Я уже давно заметил, что пишущая братия не очень-то читает друг друга. Помню, как давным-давно, в застолье, прочитав несколько небольших фрагментов из разных своих поэм, нарвался на комплименты коллеги.
– Старик, это же гениально! Когда написал?
– Давно.
– Как давно?
Называю год и наблюдаю удивление. Искреннее или деланное – на пьяном лице не поймёшь.
– Они публиковались?
– Да.
– Где?
– В той книжке, которую я тебе подписал.
Тут его как будто что-то осенило. Он встрепенулся. Сбегал в соседнюю комнату (выпивали в помещении СП), там была библиотечка наших книг, нашёл именно ту мою книгу, о которой шла речь, принёс её. И, показывая всем, спросил:
– Здесь?
Получив утвердительный ответ, мой коллега чему-то сильно обрадовался и начал смотреть на меня, как на безумца. Застолье уже начинало скучать, не желая врубаться в суть нашего диалога. Да я и сам пока не понимал, в чём дело. Налили ещё по одной. Выпили. Коллега, впившись глазами в мою книгу, несколько минут листал её. Потом вскочил на ноги и, показывая на меня моей книгой, громко сказал:
– Здесь нет тех стихов, которые он только что читал!
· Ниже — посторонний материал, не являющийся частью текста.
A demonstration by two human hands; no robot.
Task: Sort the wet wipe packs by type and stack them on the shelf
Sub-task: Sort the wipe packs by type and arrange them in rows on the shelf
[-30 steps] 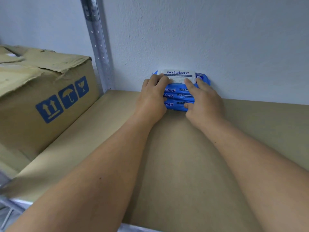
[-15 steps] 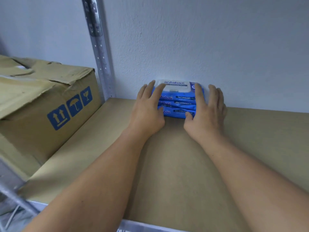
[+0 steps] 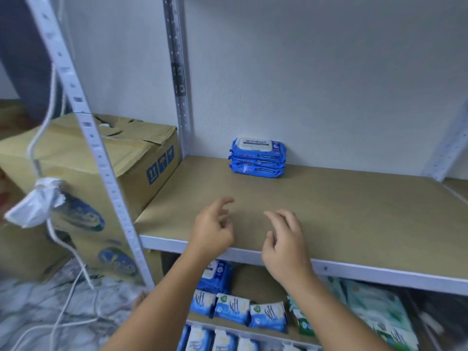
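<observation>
1. blue packs, three of them, lie in one stack (image 3: 257,158) at the back edge of the shelf (image 3: 354,224), left of its middle, touching the wall (image 3: 304,84); the top pack shows a white lid marked "antabax"
2. the left hand (image 3: 211,229) hovers over the shelf's front edge, left of the middle; its fingers are loosely curled and hold nothing; it is well apart from the stack
3. the right hand (image 3: 286,247) hovers near it, also over the front edge; its fingers are bent and relaxed, and it is empty too
4. a cardboard box (image 3: 131,173) stands past the shelf's left edge, beyond the back post (image 3: 177,72); its top flaps are crumpled, and blue handling marks show on its side
5. on the lower shelf (image 3: 253,277), below the front edge, lie a blue pack (image 3: 217,274), a row of three blue and white packs (image 3: 233,309) and green packs (image 3: 374,305) to the right; the print on them is too blurred to read
6. a white cord (image 3: 50,97) hangs by the front post (image 3: 83,117) at the left, with a white wrapped lump (image 3: 35,203) on it
</observation>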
Пьяные поэты – существа неразумные. Они не сразу поняли, о чём идёт речь. А когда поняли, начали смотреть на меня. Я сказал, что там есть те самые стихи, которые я только что прочитал.
А это уже был спор. Значит, надо было заключить пари. На что? Пьяные поэты – существа не только неразумные, но и непрактичные. Сначала на кону было универсальное мерило всех ценностей – бутылка водки. Потом кто-то сказал, что спорить надо на деньги. Ставки колебались в диапазоне от ящика коньяка до миллиона рублей (дело было давненько, до деноминации, в те времена, когда все мы были «миллионерами» и носили в карманах бумажки со многими нулями).
Коллега оказался щедр:
– Если проиграю я, то отдаю ему (кивок в мою сторону) миллион рублей. А если проиграет он (опять кивок), то пусть просто сбегает за бутылкой коньяка. Идет?!
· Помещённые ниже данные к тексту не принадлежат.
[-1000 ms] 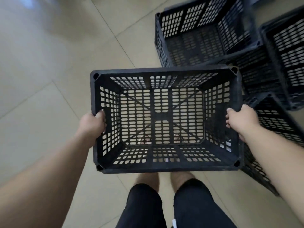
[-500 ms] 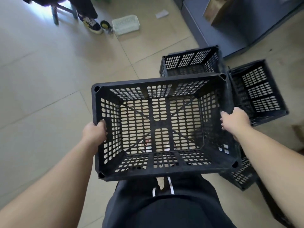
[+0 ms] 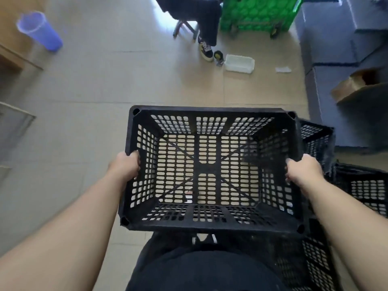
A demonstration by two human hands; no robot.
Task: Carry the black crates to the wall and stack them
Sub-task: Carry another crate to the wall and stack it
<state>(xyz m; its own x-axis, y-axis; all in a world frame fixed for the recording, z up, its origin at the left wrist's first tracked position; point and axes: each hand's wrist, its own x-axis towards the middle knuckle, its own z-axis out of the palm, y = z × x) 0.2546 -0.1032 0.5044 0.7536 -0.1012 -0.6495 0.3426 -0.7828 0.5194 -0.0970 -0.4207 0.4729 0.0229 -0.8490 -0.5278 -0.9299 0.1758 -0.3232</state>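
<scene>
The carried crate [image 3: 212,109] has swung away from the floor crates [image 3: 366,186], which have slid from 1 o'clock of it to 3 and 4 o'clock. The white tray [image 3: 239,63] and a seated person's shoe [image 3: 204,49] now sit lower in view at 12 o'clock. A purple bin [image 3: 39,30] at 10 o'clock and a green cart [image 3: 258,13] at 1 o'clock have come into view.
</scene>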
Коллега, уверенный в выигрыше, раздулся и готов был лопнуть от собственной душевной щедрости. Пари было заключено. Все взоры перекинулись на меня. Я взял книжку и быстро нашёл только что прочитанные стихи. И отдал коллеге книжку, открытую на странице с этими стихами. Это были фрагменты поэмы, которые выглядели как вполне самостоятельные стихотворения.
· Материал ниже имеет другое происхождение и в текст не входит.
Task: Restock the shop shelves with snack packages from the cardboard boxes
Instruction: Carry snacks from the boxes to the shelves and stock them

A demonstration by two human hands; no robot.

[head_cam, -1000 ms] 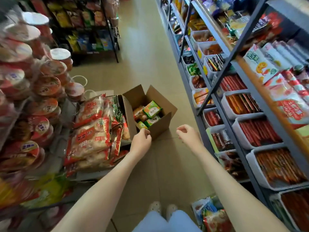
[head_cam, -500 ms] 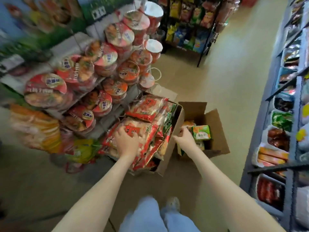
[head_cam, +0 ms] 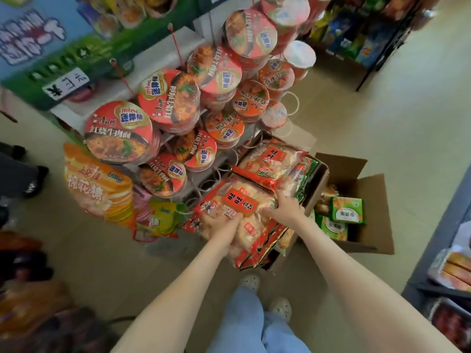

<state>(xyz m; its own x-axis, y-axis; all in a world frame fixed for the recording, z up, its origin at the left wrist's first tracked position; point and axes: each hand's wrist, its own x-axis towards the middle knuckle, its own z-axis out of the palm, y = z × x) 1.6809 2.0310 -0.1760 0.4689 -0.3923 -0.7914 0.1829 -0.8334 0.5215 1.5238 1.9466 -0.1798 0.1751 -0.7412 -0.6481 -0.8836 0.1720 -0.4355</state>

Поначалу коллега пытался не признавать своего поражения:
– Мы ведь говорили о стихах, а не о поэмах.
Однако поэты – существа, хотя и неразумные, но справедливые, заставили его признать проигрыш. Со всех сторон раздавались голоса: «Какая разница: поэма – не поэма… Поэма – это тоже стихи!.. Признайся, что не читал его книгу! Ты проиграл! Беги в магазин!» Я кровожадно требовал миллиона рублей и продолжения банкета на всю указанную сумму. Но реакция проигравшего ярко демонстрировала: не то, что миллиона, а даже единички с пятью нулями (100000) у него в кармане не было.
Пришлось согласиться на бутылку водки (на коньяк у него не хватило). И заодно в очередной раз убедиться, что ленив и нелюбопытен пишущий народ. Не весь, конечно. Но тот мой суетливый коллега – далеко в этом смысле не эксклюзивный экземпляр.
Ибо сказываю вам, что никто из тех званых не
вкусит моего ужина, ибо много званых, но мало избранных.
Всё потому что книга в своё время была человеку навязана и подарена: для него она в таких случаях не имеет ценности, ни материальной, ни духовной, ни какой-либо ещё. Только, узнав нас ближе и проникнувшись лично, читатель открывает поэта или писателя заново, а уж тем более такой требовательный читатель, как коллега по цеху. Считайте, что Вам повезло, пусть и не сразу.
Как ни прискорбно, но это факт — не все книги, принесённые в дом, будут обязательно прочитаны
Особенно это заметно на «Родном слове» где так уж сложилось, что поэты читают и и комментируют поэтические произведения, а прозаики — прозаические. Причём поэты в этом плане наиболее активные, что не скажешь за прозаиков.